Closed coolmian closed 1 week ago
my case:
class Narrative(BaseModel):
type: Literal["dialogue", "narration", "voiceover"] = Field()
content: str = Field(default=None)
name: str | None = Field(default=None)
reaction: str | None = Field(default=None)
class StoryToJSON(dspy.Signature):
"""
Convert story text into structured JSON format with specific fields for narration, dialogue, and voiceover.
Make the performance more like a script or animation script style, help the performer better understand the character's emotions and reactions, and make the content more expressive and situational.
NOTE: Convert each paragraph based on the story_text without skipping or omitting any content.
"""
story_text = dspy.InputField()
json_output: list[Narrative] = dspy.OutputField(desc="list of narratives")
# Define the predictor.
predictor = dspy.Predict(StoryToJSON)
example = dspy.Example(
story_text = "小明走出家门,跟邻居打招呼:“你好呀”。
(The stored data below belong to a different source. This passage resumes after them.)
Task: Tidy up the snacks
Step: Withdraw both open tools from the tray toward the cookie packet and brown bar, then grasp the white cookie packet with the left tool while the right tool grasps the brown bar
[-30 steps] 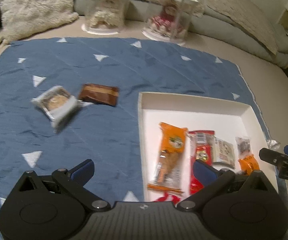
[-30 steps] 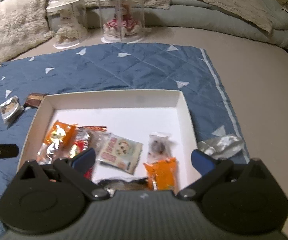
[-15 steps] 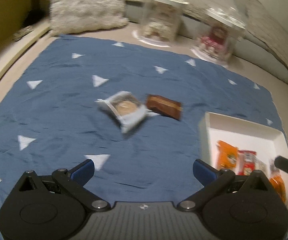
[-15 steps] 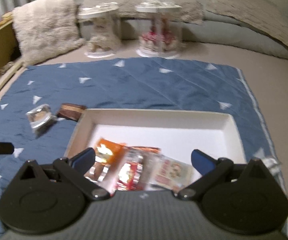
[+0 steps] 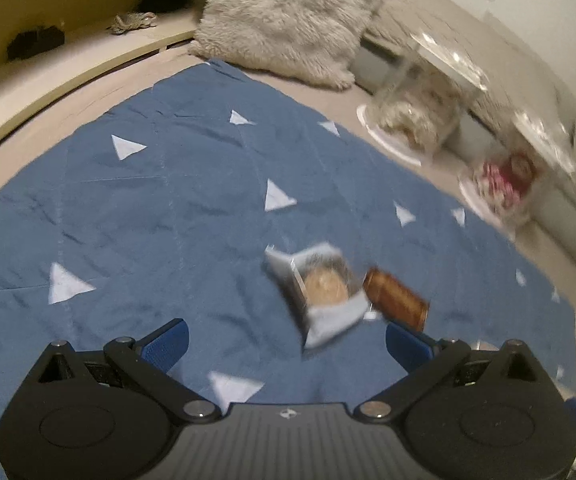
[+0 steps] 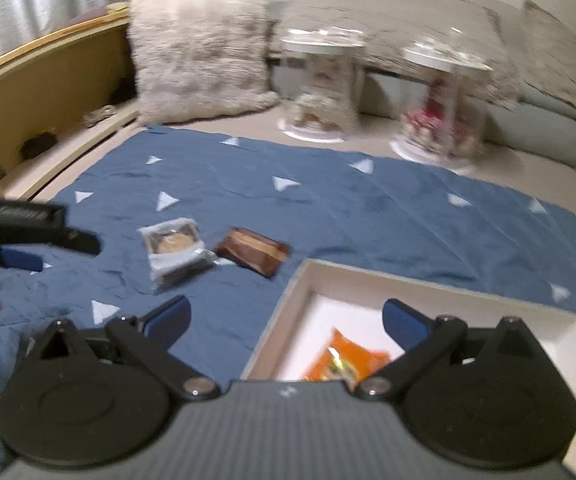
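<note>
- Two snacks are lying out on the blue quilt (image 5: 148, 208): a clear-wrapped cookie pack (image 5: 320, 292) and a brown bar (image 5: 396, 298), edges touching or as good as. The rest I can see, like an orange packet (image 6: 348, 360), sits in the white tray (image 6: 288, 300).
- The left gripper (image 5: 286, 342) is empty, blue fingers spread wide, and the cookie pack sits just ahead of it, a bit right of centre between the fingertips.
- The cookie pack's long axis runs on a diagonal, far-left to near-right, so it's skewed against the gap between the fingers. The brown bar is just beyond the right fingertip, also on a slant.
- The right gripper (image 6: 286, 320) is also wide open with nothing in it, parked over the tray's near-left corner. From there both loose snacks are ahead and off to the left, well apart from it.
- So the left one is clearly closer to the cookie pack. My guess is it goes for that first, dropping forward and slightly right, maybe with a little twist to square up to the wrapper.
- Both views are blurry, so I can't tell how high the left one is above the quilt.
</note>
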Motion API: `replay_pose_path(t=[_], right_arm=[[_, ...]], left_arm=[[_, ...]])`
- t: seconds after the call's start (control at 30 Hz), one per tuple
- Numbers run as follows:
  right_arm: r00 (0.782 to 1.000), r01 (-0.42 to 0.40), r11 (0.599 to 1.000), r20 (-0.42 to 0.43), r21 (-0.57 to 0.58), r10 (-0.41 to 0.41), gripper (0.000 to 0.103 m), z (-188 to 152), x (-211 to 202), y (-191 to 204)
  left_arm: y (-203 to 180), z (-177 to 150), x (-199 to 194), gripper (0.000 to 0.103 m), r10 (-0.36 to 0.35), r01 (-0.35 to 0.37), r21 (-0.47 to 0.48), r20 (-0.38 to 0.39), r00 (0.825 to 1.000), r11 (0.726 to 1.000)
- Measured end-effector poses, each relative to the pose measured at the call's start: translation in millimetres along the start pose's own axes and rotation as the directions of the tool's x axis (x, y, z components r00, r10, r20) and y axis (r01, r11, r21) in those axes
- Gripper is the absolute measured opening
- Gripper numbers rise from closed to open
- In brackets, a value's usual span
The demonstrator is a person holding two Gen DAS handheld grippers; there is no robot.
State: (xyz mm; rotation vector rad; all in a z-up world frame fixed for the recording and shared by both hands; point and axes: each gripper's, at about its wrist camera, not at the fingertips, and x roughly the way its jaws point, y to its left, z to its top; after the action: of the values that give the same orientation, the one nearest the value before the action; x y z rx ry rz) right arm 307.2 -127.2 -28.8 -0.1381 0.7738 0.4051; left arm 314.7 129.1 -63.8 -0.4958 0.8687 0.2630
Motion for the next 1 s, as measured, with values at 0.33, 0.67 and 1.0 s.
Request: replay_pose_path(t=[0.33,0.67,1.0], right_arm=[[0.999,-0.037,0.992,-0.025,-0.122,0.034,0.103,12,57,3],[0.999,-0.008,0.940,-0.033,-0.341,-0.004,0.103,30,95,20],[0.991,0.064,0.959,-0.098,-0.277,-0.094,0.097,60,141,14]], left_arm=[[-30,16,74,0.103,0.125,-0.127,0.031,0.046,0.991,0.991],[-47,18,118,0.103,0.123,-0.122,0.081,-0.012,0.992,0.989],[-21,10,103,0.103,0.152,-0.141,0.136,-0.072,0.986,0.981]])
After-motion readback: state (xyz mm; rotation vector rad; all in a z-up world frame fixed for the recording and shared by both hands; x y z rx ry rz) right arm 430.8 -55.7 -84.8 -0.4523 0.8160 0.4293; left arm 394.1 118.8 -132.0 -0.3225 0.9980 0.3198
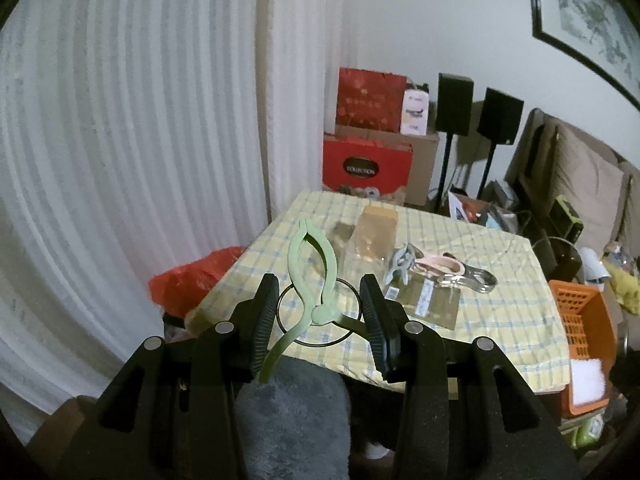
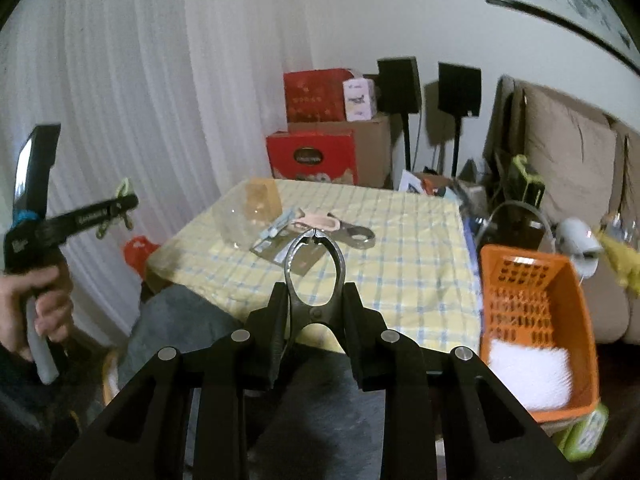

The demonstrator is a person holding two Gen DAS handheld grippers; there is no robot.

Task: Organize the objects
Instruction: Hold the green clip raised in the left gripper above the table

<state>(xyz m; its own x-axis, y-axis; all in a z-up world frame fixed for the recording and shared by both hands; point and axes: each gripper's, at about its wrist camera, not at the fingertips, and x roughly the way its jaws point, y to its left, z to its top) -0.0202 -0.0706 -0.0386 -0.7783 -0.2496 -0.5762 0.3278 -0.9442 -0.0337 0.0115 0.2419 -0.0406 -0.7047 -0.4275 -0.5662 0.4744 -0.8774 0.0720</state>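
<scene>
My left gripper (image 1: pixel 320 316) is shut on a pale green plastic clip (image 1: pixel 312 264) with a thin black ring (image 1: pixel 285 332) at its pivot. The clip's tips point up and away, above the near left corner of the table. In the right wrist view the same green clip (image 2: pixel 122 196) shows blurred at far left. My right gripper (image 2: pixel 316 316) is shut on a silver metal clip (image 2: pixel 314 268), its closed tip pointing at the table. A grey clip (image 1: pixel 400 266), a pink clip (image 1: pixel 440 266) and another metal clip (image 1: pixel 474 280) lie together on the yellow checked tablecloth (image 1: pixel 500 320).
A clear plastic container (image 1: pixel 368 244) and flat packets (image 1: pixel 428 300) lie on the table. An orange basket (image 2: pixel 532 308) holding something white stands right of the table. A hand (image 2: pixel 40 300) grips the left tool. Red boxes (image 1: pixel 366 164), speakers, a curtain and a sofa surround the table.
</scene>
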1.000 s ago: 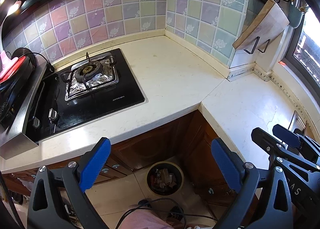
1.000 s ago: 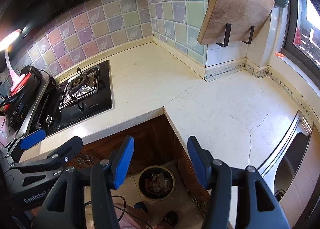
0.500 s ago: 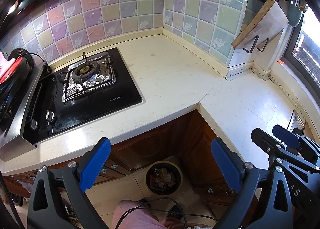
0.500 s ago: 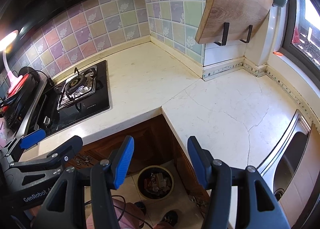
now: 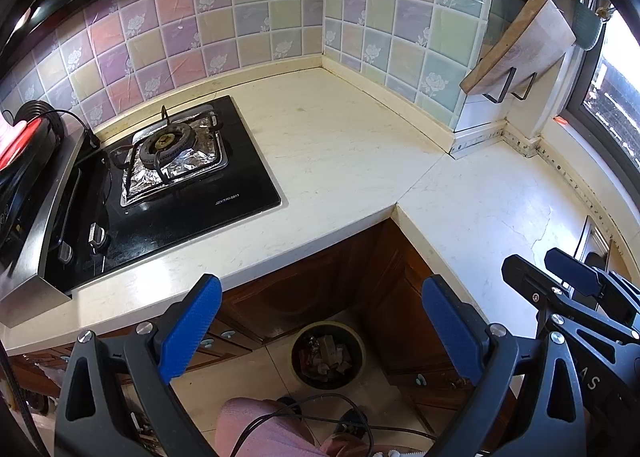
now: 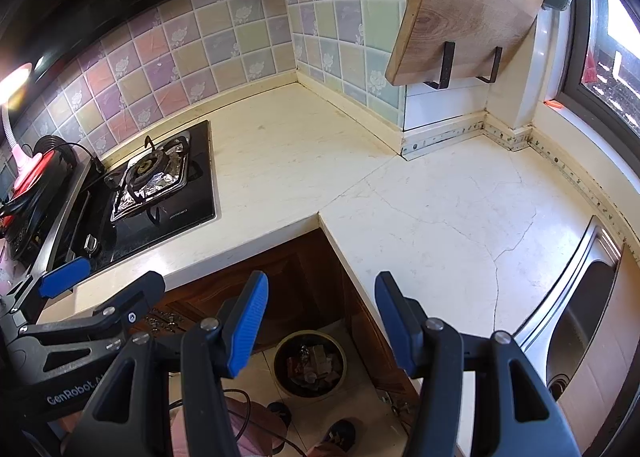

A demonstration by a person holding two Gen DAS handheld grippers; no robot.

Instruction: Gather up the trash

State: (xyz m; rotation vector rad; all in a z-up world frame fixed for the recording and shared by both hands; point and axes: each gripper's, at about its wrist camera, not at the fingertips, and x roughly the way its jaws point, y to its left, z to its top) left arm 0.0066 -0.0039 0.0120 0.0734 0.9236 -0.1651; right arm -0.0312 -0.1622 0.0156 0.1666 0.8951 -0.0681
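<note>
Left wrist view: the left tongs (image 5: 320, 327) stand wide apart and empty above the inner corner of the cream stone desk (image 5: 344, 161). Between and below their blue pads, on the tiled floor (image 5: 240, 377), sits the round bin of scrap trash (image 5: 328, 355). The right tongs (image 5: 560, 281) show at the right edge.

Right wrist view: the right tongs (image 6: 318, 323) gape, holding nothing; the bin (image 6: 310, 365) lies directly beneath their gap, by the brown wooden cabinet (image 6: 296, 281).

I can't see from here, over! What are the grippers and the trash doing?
Left hand-held gripper open, empty. Right hand-held gripper open, empty. Trash in the bin on the floor. Countertop shows no litter.
</note>
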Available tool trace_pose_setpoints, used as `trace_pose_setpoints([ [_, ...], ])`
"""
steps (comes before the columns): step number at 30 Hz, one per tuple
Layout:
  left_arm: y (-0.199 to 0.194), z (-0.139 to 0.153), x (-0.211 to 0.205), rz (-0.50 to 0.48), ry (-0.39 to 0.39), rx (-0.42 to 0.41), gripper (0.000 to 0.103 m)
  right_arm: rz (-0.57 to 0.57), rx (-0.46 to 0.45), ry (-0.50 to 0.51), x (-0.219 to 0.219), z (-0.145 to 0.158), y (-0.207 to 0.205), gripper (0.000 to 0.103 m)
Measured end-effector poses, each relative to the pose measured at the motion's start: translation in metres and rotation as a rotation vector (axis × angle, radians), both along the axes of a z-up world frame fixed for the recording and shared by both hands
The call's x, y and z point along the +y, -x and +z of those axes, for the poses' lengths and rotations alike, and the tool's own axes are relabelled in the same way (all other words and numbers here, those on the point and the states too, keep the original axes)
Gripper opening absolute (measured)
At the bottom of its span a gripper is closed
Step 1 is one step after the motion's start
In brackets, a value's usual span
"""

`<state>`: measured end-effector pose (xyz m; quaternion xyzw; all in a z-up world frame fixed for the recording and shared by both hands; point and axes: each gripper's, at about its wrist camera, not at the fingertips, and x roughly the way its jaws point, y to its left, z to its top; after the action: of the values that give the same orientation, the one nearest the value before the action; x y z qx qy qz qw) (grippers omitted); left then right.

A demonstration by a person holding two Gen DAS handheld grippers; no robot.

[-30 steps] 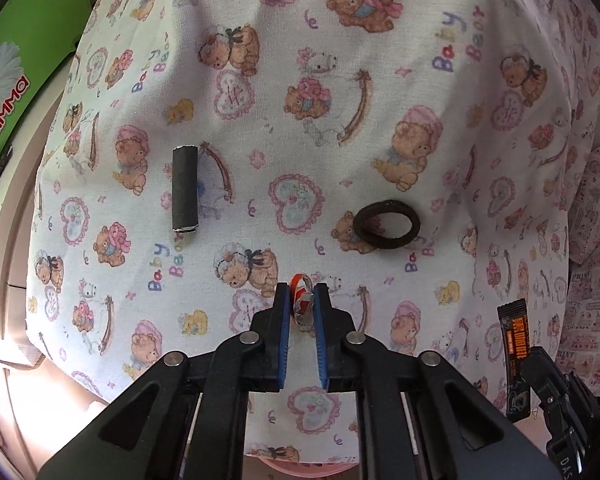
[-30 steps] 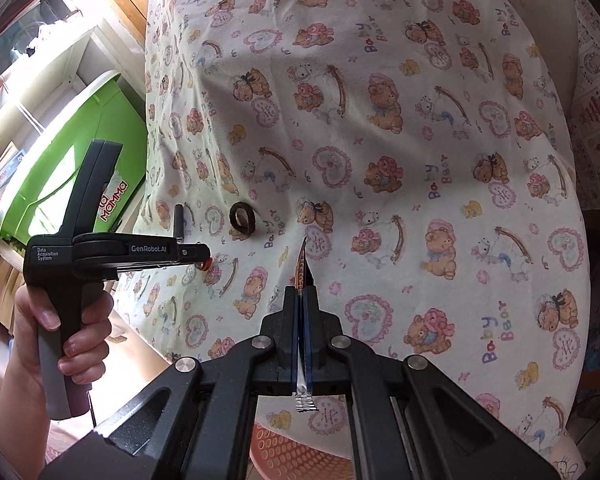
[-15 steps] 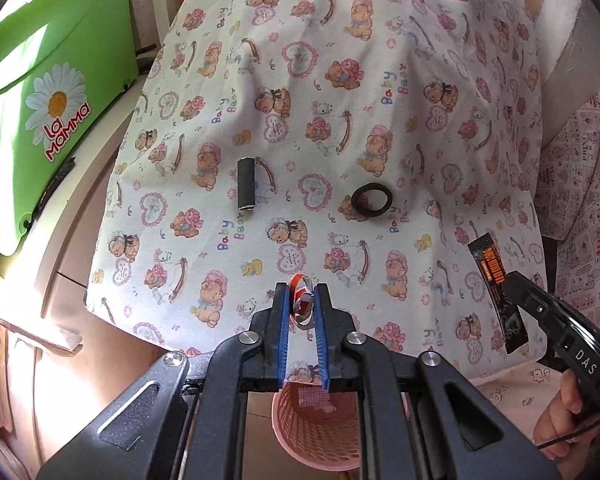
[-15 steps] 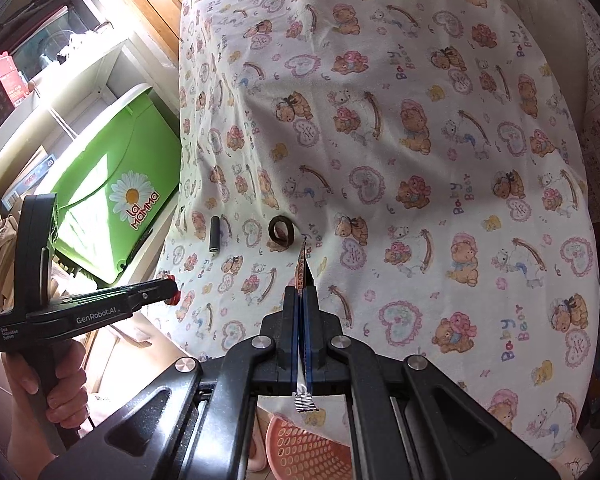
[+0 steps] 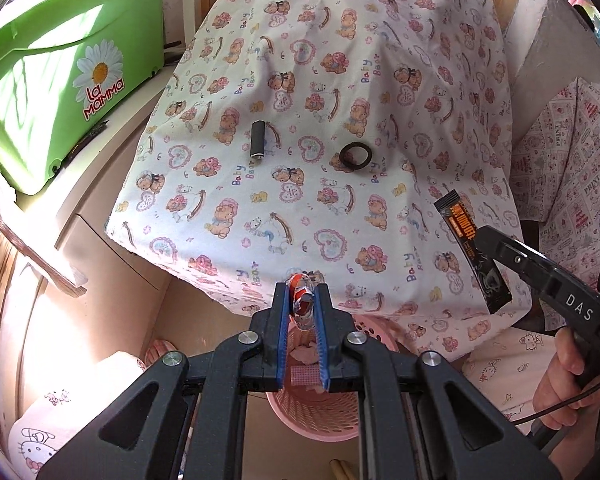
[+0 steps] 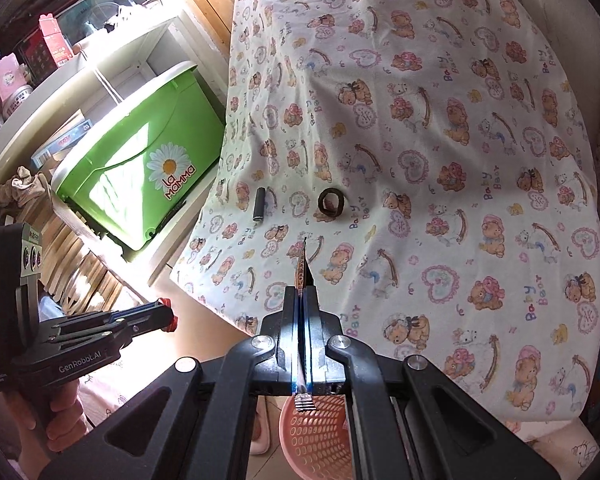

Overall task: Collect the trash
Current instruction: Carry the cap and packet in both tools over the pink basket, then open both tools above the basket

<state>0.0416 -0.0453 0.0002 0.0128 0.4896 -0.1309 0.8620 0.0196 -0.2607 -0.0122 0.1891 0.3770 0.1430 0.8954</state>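
A red-and-white crumpled wrapper (image 5: 301,305) is pinched between the blue pads of the left gripper (image 5: 302,312), directly above the pink mesh basket (image 5: 320,416). A black-and-orange sachet (image 5: 471,249) is clamped flat in the right gripper (image 6: 303,300). Farther off, a dark cylinder (image 5: 257,138) and a black ring (image 5: 355,156) are seen lying apart on the teddy-bear cloth (image 5: 380,80).

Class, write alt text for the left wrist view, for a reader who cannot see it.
The left tool grips a red and white wrapper above a pink basket. Beyond, a dark tube and black ring lie on a teddy-bear cloth.
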Motion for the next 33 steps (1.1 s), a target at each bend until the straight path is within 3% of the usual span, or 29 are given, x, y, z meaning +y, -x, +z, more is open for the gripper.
trace_pose_setpoints([
  [5, 0.009, -0.019, 0.000, 0.008, 0.000, 0.014, 0.011, 0.030, 0.007, -0.015, 0.011, -0.002, 0.019, 0.003],
  [15, 0.008, -0.065, 0.003, 0.001, 0.062, 0.122, 0.012, 0.108, 0.093, -0.004, 0.035, -0.030, 0.050, 0.003],
  [27, -0.002, -0.117, 0.006, 0.024, 0.104, 0.293, 0.012, 0.176, 0.224, 0.117, 0.069, -0.073, 0.046, 0.003],
  [33, -0.008, -0.146, 0.002, 0.035, 0.083, 0.367, 0.013, 0.165, 0.305, 0.163, 0.074, -0.099, 0.037, 0.003],
])
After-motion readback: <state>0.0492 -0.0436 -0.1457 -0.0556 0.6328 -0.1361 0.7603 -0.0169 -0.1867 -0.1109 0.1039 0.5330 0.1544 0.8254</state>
邻居微笑朝他点头,内心奇怪这小子今天怎么对他这么有礼貌?",
json_output = [
{"type": "narration", "content": "小明走出家门,跟邻居打招呼"},
{"type": "dialogue", "name": "小明", "reaction": "高兴", "content": "你好呀"},
{"type": "narration", "content": "邻居微笑朝他点头"},
{"type": "voiceover", "name":"邻居", "reaction": "内心奇怪", "content": "这小子今天怎么对我这么有礼貌"}
]
)
predictor.demos = [example]
with open("dataset/1.txt", "r") as f:
story_text = f.read()
# Call the predictor on a particular input.
pred = predictor(story_text=story_text)
print(f"Question: {story_text}")
for item in pred.json_output:
print(item.model_dump())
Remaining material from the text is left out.